Reputation: 985
I know similar questions have been asked, but I'm struggling with the concepts of asynchronous programming in .net. As a web developer, I understood how calling functions asynchronously didn't cause the UI to block and you could do other things. But now I'm on the other side, writing a C# Web API service to retrieve information from a database and do some calculations. I made the functions in the controller async by adding the async keyword to the function header, which I naively thought would be the end of it, but then it tells me I need to use the await keyword in the function. So I figured out how to do that (I have read a lot by this point) but I don't get WHY I need to do that, as well as WHEN. Like say I have a web method like below where it calls two other functions but only one is called with await. Is that bad? Will it only be non-blocking part of the time? I then made another test function that has no await keyword and it worked fine (bottom code).
[HttpPost]
public async Task<IHttpActionResult> CalculateBMIAsync([FromBody]MeasureInput patientData)
{
string results = String.Empty;
MeasureReturn returnVal = null;
try
{
string msgInvalid = await Translators.validatePatMonthXML(patientData);
if (String.IsNullOrEmpty(msgInvalid))
{
results = await measureProcessor.CalculateBMI(patientData);
}
else
return new BadRequestWithInfoResult(Translators.CreateErrorXML(new Exception(msgInvalid)));
}
catch (Exception ex)
{
return new BadRequestWithInfoResult(Translators.CreateErrorXML(ex));
}
return Ok<MeasureReturn>(returnVal);
}
Example web API method that worked asynchronously when called with jquery (no await used here):
[HttpPost]
public async Task<IHttpActionResult> CalculateTest()
{
long d = 0;
for (long i = 0; i < 2000000000; i++)
{
d = i;
}
string returnVal = d.ToString();
return Ok(returnVal);
}
Calling code:
$('#btn1').click(function () {
console.log('Ajax request');
$.ajax({
url: 'http://localhost:53312/api/Measures/CalculateTest',
type: 'POST',
success: function (data) {
$('#result1').html('async request finished');
}
})
});
Upvotes: 0
Views: 1806
Reputation: 218798
In the context of a web application endpoint (API endpoint, controller action, etc.) don't necessarily think of it as "not blocking the UI". Instead, think of it as "not tying up a web server thread". Consider a web service which performs some I/O with disks or other systems. By making these I/O operations async, the web server is free to receive/handle more requests while those I/O operations are invoked.

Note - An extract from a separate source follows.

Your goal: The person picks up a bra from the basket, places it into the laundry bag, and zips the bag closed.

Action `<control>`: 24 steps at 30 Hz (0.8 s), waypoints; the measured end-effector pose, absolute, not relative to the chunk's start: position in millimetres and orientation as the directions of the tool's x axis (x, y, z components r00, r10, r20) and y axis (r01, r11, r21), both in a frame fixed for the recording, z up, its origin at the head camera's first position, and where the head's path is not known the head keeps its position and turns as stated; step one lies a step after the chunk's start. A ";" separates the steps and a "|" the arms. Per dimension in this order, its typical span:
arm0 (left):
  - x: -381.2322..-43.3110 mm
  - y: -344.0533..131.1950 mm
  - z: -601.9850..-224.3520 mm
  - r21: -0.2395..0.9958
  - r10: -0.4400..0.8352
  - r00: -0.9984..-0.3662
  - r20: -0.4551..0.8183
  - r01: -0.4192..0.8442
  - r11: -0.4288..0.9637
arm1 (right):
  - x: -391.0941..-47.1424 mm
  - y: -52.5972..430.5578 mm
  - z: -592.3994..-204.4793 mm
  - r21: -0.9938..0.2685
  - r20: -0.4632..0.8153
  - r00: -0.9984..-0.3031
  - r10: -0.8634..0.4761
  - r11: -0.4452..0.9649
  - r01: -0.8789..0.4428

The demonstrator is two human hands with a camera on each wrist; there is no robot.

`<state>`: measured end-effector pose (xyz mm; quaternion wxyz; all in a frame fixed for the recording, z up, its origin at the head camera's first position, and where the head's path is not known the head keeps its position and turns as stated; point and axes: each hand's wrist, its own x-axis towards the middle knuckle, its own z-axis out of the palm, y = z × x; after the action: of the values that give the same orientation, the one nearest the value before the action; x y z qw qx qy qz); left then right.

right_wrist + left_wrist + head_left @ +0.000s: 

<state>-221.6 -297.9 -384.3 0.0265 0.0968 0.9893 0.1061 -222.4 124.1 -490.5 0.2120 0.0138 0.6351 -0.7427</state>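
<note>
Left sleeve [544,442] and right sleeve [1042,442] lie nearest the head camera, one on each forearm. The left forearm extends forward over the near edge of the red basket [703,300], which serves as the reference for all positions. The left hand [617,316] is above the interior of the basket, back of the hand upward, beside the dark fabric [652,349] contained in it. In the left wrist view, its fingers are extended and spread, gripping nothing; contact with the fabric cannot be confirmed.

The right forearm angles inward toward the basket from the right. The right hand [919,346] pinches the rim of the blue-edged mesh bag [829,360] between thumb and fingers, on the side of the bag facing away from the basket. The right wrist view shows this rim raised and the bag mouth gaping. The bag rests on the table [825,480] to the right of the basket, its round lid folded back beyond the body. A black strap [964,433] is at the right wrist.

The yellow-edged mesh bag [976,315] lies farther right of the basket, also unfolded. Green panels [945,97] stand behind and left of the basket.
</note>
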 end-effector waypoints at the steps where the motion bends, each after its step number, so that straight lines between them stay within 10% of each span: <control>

You would almost always await asynchronous operations. The only times you wouldn't are when you really know what you're doing. When your code here is awiting something, what it's doing it ensuring that operation completes before moving on to the next line of code. This is probably a good thing. Especially if that next line of code needs something which was performed by that asynchronous operation.
If your controller or API method internally invoked asynchronous operations, await them. If it doesn't invoke any then it itself doesn't need to be async.
*Note: A lot of times people will, often naively, not await an asynchronous operation because they want it to be "fire and forget". Just remember the "forget" part of that. "Forget" means "I don't care if this operation even succeeds or not."
Sometimes that might be okay. Most of the time it isn't. If you want to ensure the result of the operation, await it. Let the top-level application layer worry about the UI.
Upvotes: 5
Reputation: 413
I'll try to make this distinction without getting to technical. Basically, if you care what the return value is.. await. Otherwise... your call. But without the await it's just a task.
For instance, I write a function to calculate taxes, without the await, I have no return value, thus a failure. With the await(it's not the only way), I get back my answer of say .25 If you are still stuck, let me know.